Changing rules requires a desire to break free from the rules and also to appreciate other people’s perspectives.
Rules can be conscious or unconscious: changing rules may require a big change on your part especially if yout rules are impacting on other people.
Your rules form your unique map of the world and inform your choices and decisions: for example:
My children will eat healthy food;
My children will clear their plates of food;
You will eat what you are given.
You must eat three meals a day.
People make rules for themselves and act according to their rules. There are also unwritten rules formed by societies. Sometimes rules may serve you well; yet another time limit your potential.
Rules can be changed.
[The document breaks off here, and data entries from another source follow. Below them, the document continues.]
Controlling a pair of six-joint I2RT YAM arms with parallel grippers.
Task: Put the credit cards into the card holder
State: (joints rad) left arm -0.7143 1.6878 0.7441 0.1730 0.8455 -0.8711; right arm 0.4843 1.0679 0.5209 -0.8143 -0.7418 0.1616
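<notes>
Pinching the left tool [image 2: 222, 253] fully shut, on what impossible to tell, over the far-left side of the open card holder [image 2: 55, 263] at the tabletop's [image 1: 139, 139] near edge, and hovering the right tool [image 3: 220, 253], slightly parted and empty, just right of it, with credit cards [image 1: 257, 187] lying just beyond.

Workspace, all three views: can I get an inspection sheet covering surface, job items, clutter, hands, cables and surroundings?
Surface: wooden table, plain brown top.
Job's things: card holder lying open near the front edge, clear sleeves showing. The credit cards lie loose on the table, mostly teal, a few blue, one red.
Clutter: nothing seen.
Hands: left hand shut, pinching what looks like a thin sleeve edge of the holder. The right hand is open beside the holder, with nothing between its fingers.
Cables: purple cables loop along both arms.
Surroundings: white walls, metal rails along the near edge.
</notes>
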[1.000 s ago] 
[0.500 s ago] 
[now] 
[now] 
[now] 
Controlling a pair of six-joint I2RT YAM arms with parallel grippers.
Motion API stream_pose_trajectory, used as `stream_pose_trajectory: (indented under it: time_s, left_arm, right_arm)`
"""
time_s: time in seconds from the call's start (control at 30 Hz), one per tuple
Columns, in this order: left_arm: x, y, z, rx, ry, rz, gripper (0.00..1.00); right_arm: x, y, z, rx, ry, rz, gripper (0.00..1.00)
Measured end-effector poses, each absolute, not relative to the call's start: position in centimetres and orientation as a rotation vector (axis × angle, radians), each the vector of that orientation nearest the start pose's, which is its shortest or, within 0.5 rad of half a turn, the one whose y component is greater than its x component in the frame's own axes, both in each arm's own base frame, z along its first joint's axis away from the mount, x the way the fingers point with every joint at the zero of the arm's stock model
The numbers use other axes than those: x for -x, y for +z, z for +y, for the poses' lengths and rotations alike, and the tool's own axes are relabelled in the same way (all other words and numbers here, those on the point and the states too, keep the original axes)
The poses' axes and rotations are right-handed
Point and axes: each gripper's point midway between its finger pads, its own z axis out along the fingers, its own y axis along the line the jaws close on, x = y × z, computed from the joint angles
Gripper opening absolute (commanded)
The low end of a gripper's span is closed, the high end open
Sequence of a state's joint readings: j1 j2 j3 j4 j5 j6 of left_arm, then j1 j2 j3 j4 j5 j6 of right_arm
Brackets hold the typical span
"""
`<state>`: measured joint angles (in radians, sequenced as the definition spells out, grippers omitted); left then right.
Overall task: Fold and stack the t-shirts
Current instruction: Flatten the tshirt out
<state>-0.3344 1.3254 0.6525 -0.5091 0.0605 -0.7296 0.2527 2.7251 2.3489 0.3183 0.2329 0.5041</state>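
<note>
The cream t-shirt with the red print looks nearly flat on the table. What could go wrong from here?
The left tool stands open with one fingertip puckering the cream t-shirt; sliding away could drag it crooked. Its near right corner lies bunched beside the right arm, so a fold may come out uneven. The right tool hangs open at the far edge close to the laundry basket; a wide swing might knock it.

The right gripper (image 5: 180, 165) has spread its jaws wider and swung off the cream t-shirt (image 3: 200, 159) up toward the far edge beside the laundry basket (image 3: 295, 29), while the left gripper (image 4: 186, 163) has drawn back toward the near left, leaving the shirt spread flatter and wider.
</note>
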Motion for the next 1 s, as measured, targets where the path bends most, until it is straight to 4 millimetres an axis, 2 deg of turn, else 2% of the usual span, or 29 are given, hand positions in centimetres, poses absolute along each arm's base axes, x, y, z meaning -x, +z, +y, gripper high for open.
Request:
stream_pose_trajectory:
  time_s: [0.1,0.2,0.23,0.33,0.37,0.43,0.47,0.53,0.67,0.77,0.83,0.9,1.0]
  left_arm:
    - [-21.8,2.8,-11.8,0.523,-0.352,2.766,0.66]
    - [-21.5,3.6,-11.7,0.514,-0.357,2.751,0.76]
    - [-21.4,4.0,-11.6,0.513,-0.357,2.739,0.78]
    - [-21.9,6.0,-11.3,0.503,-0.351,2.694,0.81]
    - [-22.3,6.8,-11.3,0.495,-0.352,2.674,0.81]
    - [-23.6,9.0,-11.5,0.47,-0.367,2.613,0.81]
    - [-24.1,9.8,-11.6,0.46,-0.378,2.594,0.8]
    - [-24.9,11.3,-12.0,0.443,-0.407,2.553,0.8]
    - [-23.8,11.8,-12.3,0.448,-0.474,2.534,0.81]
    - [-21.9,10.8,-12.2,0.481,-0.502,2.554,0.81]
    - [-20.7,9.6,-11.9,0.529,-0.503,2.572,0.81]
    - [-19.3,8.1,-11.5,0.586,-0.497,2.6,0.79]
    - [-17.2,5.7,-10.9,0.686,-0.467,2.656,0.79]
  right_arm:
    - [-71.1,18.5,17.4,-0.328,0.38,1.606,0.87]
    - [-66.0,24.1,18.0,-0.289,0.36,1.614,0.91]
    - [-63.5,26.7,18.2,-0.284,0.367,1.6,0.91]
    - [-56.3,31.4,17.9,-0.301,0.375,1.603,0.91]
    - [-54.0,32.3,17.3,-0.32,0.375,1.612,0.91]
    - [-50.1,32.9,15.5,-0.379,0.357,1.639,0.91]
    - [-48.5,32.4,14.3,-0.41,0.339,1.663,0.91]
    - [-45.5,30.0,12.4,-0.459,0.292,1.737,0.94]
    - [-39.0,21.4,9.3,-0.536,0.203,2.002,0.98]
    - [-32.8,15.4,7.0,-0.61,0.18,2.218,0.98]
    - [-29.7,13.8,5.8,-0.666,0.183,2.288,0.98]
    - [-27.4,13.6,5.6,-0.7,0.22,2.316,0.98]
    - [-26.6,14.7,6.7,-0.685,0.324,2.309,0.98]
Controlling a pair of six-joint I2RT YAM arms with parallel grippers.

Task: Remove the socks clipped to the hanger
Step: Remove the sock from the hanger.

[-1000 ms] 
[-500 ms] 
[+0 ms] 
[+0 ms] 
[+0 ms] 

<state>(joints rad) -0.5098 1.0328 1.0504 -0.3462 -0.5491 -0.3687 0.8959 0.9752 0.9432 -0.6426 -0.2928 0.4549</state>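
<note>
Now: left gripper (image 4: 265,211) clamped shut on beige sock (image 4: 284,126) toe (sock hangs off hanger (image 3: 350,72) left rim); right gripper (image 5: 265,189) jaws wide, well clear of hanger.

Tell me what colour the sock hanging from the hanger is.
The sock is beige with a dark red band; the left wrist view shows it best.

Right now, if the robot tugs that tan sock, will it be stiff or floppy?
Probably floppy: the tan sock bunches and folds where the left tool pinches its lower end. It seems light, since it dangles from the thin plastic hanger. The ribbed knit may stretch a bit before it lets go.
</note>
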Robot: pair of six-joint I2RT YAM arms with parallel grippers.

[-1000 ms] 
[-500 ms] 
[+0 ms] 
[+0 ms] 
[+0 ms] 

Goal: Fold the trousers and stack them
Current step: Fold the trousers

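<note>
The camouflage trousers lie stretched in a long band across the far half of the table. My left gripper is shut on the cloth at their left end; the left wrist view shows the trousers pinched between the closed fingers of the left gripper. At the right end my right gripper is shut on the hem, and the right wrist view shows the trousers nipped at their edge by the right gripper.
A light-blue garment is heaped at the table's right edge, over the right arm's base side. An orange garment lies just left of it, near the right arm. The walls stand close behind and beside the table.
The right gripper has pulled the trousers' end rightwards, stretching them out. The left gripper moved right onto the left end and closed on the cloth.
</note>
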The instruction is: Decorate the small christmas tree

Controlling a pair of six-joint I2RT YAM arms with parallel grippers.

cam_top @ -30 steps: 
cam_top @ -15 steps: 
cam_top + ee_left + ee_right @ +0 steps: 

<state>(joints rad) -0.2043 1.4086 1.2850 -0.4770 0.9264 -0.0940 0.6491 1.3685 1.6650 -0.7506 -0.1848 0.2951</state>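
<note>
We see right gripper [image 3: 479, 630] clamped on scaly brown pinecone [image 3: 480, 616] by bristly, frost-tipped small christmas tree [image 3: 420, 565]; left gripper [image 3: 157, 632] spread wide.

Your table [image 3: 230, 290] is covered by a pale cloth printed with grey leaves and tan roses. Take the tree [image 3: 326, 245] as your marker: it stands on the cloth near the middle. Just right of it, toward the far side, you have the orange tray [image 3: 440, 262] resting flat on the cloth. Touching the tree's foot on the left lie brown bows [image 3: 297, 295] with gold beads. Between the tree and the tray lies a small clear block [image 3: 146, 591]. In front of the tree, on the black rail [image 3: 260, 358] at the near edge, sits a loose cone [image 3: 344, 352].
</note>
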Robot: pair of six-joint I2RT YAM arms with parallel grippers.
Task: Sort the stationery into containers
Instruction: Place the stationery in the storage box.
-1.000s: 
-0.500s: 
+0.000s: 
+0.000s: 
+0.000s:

Self-developed and Societal rules form the framework for your behaviour and your lifestyle. Personal change requires a willingness to break out of rules and change your lifestyle. The rules we make for ourselves are the result of adhering to values and beliefs and are a framework we put around our behaviour.
If you find your health deteriorating due to lack of exercise, overeating or too much passive activity; you need to change your lifestyle. In close social groups sometimes your friends can react negatively to any sign of change as this could upset the group. One of the choices you may be facing is where your life is more important than the cohesion of the group you are associated with. At times change requires breaking away from a group.
Your rules form a unique map of the world from which you make choices and decisions of how to interact with the world, Remember it’s only a map – it isn’t real – it’s a set of mental perceptions. It is your way of navigating the situation you find yourself in. Your mental perceptions are your memory, judgements you’ve made, and beliefs you have built up. Your rules emerge from these perceptions. Personal change comes as a result of changing your personal map. For example, do you really enforce a rule on yourself about three meals a day if you are not hungry – why not five smaller meals per day?